The data that follows is to be given again, exactly as written.

* Records excerpted from a collection:
....
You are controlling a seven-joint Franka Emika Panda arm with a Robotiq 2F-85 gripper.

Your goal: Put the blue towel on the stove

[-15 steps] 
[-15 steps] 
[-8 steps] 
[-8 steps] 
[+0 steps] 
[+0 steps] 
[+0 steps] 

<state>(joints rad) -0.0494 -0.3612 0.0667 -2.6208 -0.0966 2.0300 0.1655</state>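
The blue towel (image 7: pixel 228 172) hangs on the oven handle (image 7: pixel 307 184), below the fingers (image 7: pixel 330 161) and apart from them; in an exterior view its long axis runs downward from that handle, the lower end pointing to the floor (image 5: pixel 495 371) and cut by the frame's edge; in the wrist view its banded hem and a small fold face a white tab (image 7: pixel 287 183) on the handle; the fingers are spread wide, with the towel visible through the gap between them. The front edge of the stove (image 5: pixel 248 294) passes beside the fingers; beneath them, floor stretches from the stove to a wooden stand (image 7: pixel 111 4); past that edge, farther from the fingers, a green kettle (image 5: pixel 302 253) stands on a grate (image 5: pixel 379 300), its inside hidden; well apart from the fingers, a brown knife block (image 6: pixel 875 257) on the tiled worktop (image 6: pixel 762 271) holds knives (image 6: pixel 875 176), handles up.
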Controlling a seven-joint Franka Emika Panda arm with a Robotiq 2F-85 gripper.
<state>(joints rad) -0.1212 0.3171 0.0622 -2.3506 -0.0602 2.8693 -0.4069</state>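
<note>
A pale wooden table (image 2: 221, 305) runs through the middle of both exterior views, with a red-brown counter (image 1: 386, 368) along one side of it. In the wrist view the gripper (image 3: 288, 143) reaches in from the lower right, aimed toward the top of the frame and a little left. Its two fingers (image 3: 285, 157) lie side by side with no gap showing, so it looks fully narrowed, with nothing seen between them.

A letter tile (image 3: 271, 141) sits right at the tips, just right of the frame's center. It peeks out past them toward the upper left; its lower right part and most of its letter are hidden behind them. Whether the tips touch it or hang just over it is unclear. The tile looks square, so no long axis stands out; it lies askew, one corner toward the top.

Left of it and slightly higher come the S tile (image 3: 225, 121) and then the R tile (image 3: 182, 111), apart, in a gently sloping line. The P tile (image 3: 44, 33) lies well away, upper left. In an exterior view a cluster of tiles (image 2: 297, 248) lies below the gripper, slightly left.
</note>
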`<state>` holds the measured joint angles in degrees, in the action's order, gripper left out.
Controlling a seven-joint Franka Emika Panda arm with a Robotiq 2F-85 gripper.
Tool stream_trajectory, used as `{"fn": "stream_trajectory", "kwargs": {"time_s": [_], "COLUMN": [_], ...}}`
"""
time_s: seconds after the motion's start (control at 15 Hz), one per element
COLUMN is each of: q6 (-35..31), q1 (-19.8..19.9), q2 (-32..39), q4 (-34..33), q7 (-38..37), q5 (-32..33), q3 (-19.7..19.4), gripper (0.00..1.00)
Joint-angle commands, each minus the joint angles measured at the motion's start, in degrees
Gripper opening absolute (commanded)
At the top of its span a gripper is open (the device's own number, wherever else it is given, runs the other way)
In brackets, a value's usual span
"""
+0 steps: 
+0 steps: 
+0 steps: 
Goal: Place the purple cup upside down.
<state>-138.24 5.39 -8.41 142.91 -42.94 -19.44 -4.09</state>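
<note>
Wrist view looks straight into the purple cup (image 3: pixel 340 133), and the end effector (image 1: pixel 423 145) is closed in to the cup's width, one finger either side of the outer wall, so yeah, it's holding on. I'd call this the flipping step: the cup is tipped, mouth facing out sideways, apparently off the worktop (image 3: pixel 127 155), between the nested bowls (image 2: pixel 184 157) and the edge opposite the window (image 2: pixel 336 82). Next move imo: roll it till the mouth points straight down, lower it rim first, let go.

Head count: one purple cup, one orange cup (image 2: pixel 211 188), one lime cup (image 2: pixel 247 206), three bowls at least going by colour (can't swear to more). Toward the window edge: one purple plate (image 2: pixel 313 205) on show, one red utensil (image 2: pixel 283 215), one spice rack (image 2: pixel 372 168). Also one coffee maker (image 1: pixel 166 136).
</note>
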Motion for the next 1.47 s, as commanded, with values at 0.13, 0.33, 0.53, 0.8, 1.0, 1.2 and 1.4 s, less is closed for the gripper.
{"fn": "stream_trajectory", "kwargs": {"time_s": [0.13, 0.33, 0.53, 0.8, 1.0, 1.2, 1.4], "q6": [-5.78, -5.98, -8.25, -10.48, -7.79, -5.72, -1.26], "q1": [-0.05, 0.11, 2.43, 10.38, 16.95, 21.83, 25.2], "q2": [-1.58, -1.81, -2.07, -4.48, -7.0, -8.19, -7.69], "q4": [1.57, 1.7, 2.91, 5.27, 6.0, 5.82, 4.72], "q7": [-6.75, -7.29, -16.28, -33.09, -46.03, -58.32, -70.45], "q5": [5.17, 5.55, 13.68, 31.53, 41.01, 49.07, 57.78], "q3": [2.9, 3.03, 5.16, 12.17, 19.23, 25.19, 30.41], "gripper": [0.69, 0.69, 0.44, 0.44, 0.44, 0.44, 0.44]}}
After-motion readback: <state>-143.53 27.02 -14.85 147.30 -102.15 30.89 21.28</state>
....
* Final answer:
You are controlling a seven-joint Franka Emika Panda arm with a Robotiq 2F-85 gripper.

Your goal: Put the blue towel on the stove

[-15 steps] 
[-15 steps] 
[-8 steps] 
[-8 steps] 
[+0 steps] 
[+0 steps] 
[+0 steps] 

<state>(joints rad) -0.0494 -0.3612 0.0667 -2.6208 -0.0966 2.0300 0.1655</state>
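The blue towel (image 7: pixel 228 172) hangs on the oven handle (image 7: pixel 307 184), below the fingers (image 7: pixel 330 161) and apart from them; in an exterior view its long axis runs downward from that handle, the lower end pointing to the floor (image 5: pixel 495 371) and cut by the frame's edge; in the wrist view its banded hem and a small fold face a white tab (image 7: pixel 287 183) on the handle; the fingers are spread wide, with the towel visible through the gap between them. The front edge of the stove (image 5: pixel 248 294) passes beside the fingers; beneath them, floor stretches from the stove to a wooden stand (image 7: pixel 111 4); past that edge, farther from the fingers, a green kettle (image 5: pixel 302 253) stands on a grate (image 5: pixel 379 300), its inside hidden; well apart from the fingers, a brown knife block (image 6: pixel 875 257) on the tiled worktop (image 6: pixel 762 271) holds knives (image 6: pixel 875 176), handles up.
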Controlling a seven-joint Franka Emika Panda arm with a Robotiq 2F-85 gripper.
<state>(joints rad) -0.1212 0.3171 0.0622 -2.3506 -0.0602 2.8693 -0.4069</state>
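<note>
A pale wooden table (image 2: 221, 305) runs through the middle of both exterior views, with a red-brown counter (image 1: 386, 368) along one side of it. In the wrist view the gripper (image 3: 288, 143) reaches in from the lower right, aimed toward the top of the frame and a little left. Its two fingers (image 3: 285, 157) lie side by side with no gap showing, so it looks fully narrowed, with nothing seen between them.

A letter tile (image 3: 271, 141) sits right at the tips, just right of the frame's center. It peeks out past them toward the upper left; its lower right part and most of its letter are hidden behind them. Whether the tips touch it or hang just over it is unclear. The tile looks square, so no long axis stands out; it lies askew, one corner toward the top.

Left of it and slightly higher come the S tile (image 3: 225, 121) and then the R tile (image 3: 182, 111), apart, in a gently sloping line. The P tile (image 3: 44, 33) lies well away, upper left. In an exterior view a cluster of tiles (image 2: 297, 248) lies below the gripper, slightly left.
</note>
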`<state>` holds the measured joint angles in degrees, in the action's order, gripper left out.
Controlling a seven-joint Franka Emika Panda arm with a Robotiq 2F-85 gripper.
Tool stream_trajectory, used as `{"fn": "stream_trajectory", "kwargs": {"time_s": [_], "COLUMN": [_], ...}}`
"""
time_s: seconds after the motion's start (control at 15 Hz), one per element
COLUMN is each of: q6 (-35..31), q1 (-19.8..19.9), q2 (-32..39), q4 (-34..33), q7 (-38..37), q5 (-32..33), q3 (-19.7..19.4), gripper (0.00..1.00)
Joint-angle commands, each minus the joint angles measured at the motion's start, in degrees
Gripper opening absolute (commanded)
At the top of its span a gripper is open (the device's own number, wherever else it is given, runs the other way)
In brackets, a value's usual span
"""
+0 steps: 
+0 steps: 
+0 steps: 
Goal: Place the purple cup upside down.
<state>-138.24 5.39 -8.41 142.91 -42.94 -19.44 -4.09</state>
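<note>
Wrist view looks straight into the purple cup (image 3: pixel 340 133), and the end effector (image 1: pixel 423 145) is closed in to the cup's width, one finger either side of the outer wall, so yeah, it's holding on. I'd call this the flipping step: the cup is tipped, mouth facing out sideways, apparently off the worktop (image 3: pixel 127 155), between the nested bowls (image 2: pixel 184 157) and the edge opposite the window (image 2: pixel 336 82). Next move imo: roll it till the mouth points straight down, lower it rim first, let go.

Head count: one purple cup, one orange cup (image 2: pixel 211 188), one lime cup (image 2: pixel 247 206), three bowls at least going by colour (can't swear to more). Toward the window edge: one purple plate (image 2: pixel 313 205) on show, one red utensil (image 2: pixel 283 215), one spice rack (image 2: pixel 372 168). Also one coffee maker (image 1: pixel 166 136).
</note>
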Motion for the next 1.47 s, as commanded, with values at 0.13, 0.33, 0.53, 0.8, 1.0, 1.2 and 1.4 s, less is closed for the gripper.
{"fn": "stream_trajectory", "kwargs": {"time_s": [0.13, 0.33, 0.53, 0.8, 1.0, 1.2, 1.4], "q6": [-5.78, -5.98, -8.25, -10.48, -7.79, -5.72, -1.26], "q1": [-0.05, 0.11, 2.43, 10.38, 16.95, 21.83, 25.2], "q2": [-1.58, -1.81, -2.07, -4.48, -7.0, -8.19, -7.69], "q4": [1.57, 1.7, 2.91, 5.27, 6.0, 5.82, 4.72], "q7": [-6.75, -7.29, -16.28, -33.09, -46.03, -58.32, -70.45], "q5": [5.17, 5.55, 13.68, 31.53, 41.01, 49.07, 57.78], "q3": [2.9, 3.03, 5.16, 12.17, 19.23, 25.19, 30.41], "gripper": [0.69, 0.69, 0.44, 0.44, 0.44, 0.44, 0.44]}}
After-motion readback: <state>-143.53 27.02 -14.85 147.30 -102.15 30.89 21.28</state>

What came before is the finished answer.